In researching the actual people who created these cryptocurrencies, I came across Stephen Turner and Adam Back. Adam Back is conjectured to be the creator of Bitcoin who is called Satoshi Nakamoto. Adam Back published several papers with Stephen Turner whose computer expertise includes genetics research.

In researching genetic experimentation, I found these interesting bits of information. I’m passing this on so that my readers can learn along with me, as we discover all the different substances that scientists can put into a vaccine and what those substances do. This is all from Wikipedia, therefore not to be trusted entirely, but here are some understandable basics.

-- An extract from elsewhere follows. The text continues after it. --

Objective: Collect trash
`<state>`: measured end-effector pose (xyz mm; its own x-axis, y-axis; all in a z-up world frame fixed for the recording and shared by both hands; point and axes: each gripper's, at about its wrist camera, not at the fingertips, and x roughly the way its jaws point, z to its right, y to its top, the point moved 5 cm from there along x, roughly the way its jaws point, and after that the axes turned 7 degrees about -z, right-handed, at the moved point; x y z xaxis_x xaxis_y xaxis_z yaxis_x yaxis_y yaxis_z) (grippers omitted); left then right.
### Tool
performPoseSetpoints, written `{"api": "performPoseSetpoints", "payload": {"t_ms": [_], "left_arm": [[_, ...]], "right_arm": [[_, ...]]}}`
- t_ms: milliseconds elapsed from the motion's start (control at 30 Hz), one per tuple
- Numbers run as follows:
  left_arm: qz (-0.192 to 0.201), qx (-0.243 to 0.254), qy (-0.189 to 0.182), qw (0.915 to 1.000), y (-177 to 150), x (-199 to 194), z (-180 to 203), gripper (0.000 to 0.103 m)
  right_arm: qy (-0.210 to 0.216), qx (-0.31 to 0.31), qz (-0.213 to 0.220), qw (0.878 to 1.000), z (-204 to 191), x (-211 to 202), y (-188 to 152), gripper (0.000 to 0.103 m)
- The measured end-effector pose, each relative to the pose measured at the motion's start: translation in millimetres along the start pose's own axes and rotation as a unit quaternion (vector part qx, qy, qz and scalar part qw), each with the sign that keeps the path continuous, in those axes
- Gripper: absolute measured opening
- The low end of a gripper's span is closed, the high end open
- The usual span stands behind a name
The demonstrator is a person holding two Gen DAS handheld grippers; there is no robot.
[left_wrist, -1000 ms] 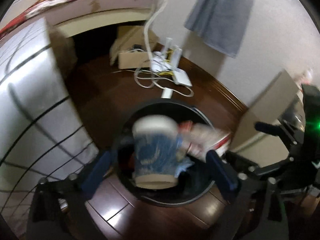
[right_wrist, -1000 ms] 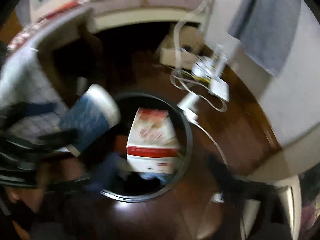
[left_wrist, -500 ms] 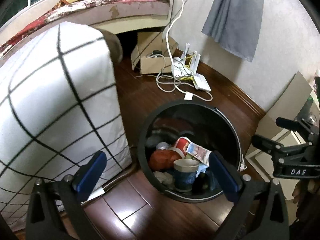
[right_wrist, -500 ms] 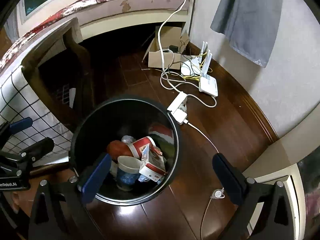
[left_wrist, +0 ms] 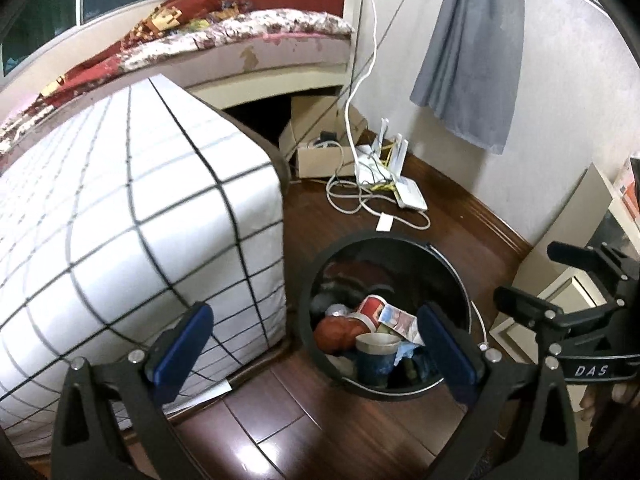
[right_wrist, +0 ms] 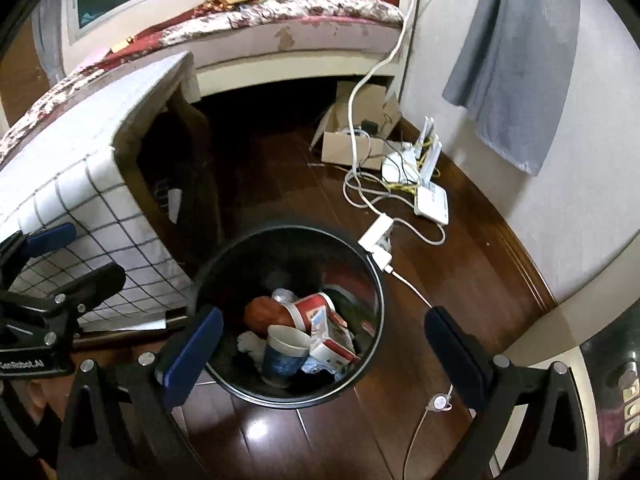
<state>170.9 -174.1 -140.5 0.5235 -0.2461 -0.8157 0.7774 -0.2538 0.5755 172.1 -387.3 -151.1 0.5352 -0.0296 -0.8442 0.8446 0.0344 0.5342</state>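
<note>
Both tools hang above a dark wooden floor (right_wrist: 280,440). The left hand-held gripper (left_wrist: 316,350) has its blue pads spread wide with nothing between them; the right hand-held gripper (right_wrist: 320,354) is spread just as wide and also holds nothing. Under both, at about 6 o'clock in each view, stands a round black trash bin (right_wrist: 376,280). Inside it a blue paper cup (right_wrist: 284,354) stands mouth up, touching a red-and-white carton (right_wrist: 334,340) and a red-banded cup (right_wrist: 308,310) on its side; a reddish-brown lump (right_wrist: 262,312) lies behind, too dim to name. The bin's lower layers are lost in shadow. At 9 o'clock a white grid-patterned cloth (left_wrist: 120,220) hides whatever furniture it drapes. Farther, at 1 o'clock, white cables (right_wrist: 360,184) tangle around a router (right_wrist: 430,200) and a cardboard box (right_wrist: 352,144), with the bed (right_wrist: 280,16) beyond.
</note>
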Motion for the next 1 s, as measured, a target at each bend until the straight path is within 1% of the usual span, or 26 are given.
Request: {"api": "performPoseSetpoints", "payload": {"t_ms": [67,133,267,400,533,633,800,1000], "left_arm": [[0.005,0.0,0.004,1.0,0,-7,-1,0.102],[0.011,-0.003,0.016,0.9998,-2,-18,-5,0.102],[0.027,-0.012,0.03,0.9991,-2,-41,-13,0.102],[0.043,-0.021,0.031,0.9984,-6,-67,-24,0.102],[0.055,-0.016,0.037,0.9976,-12,-91,-29,0.102],[0.064,-0.008,0.047,0.9968,-19,-111,-34,0.102],[0.077,-0.015,0.052,0.9956,-24,-143,-45,0.102],[0.107,-0.013,0.047,0.9931,-23,-178,-47,0.102]], "right_arm": [[0.001,-0.004,0.005,1.0,-7,-6,1,0.102],[0.002,-0.011,0.012,1.0,-15,-14,2,0.102],[0.007,-0.019,0.029,0.999,-31,-37,5,0.102],[0.007,-0.031,0.047,0.998,-48,-67,7,0.102],[0.0,-0.04,0.064,0.997,-63,-97,6,0.102],[0.004,-0.033,0.073,0.997,-74,-120,0,0.102],[-0.001,-0.025,0.079,0.997,-89,-150,-7,0.102],[-0.006,-0.006,0.102,0.995,-90,-189,-11,0.102]]}}
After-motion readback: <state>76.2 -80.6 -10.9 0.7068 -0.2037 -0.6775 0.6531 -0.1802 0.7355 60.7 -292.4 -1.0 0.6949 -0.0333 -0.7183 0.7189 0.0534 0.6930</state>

Did you know that Bats have the unique quality of having jumping genes? A jumping gene is called a TE.

“A transposable element (TE, transposon, or jumping gene) is a DNA sequence that can change its position within a genome, sometimes creating or reversing mutations and altering the cell’s genetic identity and genome size.[1] Transposition often results in duplication of the same genetic material. Barbara McClintock‘s discovery of them earned her a Nobel Prize in 1983.[2]

Here’s the computer connection:

“Helitrons were the first group of TEs to be discovered by computational analysis of whole genome sequences. In most mammals Helitron’s presence is negligible and limited to remnants of old transposons, with the exception of bat genomes, which are populated by numerous young elements.[7]

“Helitrons seem to have a major role in the evolution of host genomes. They frequently capture diverse host genes, some of which can evolve into novel host genes or become essential for Helitron transposition.[2]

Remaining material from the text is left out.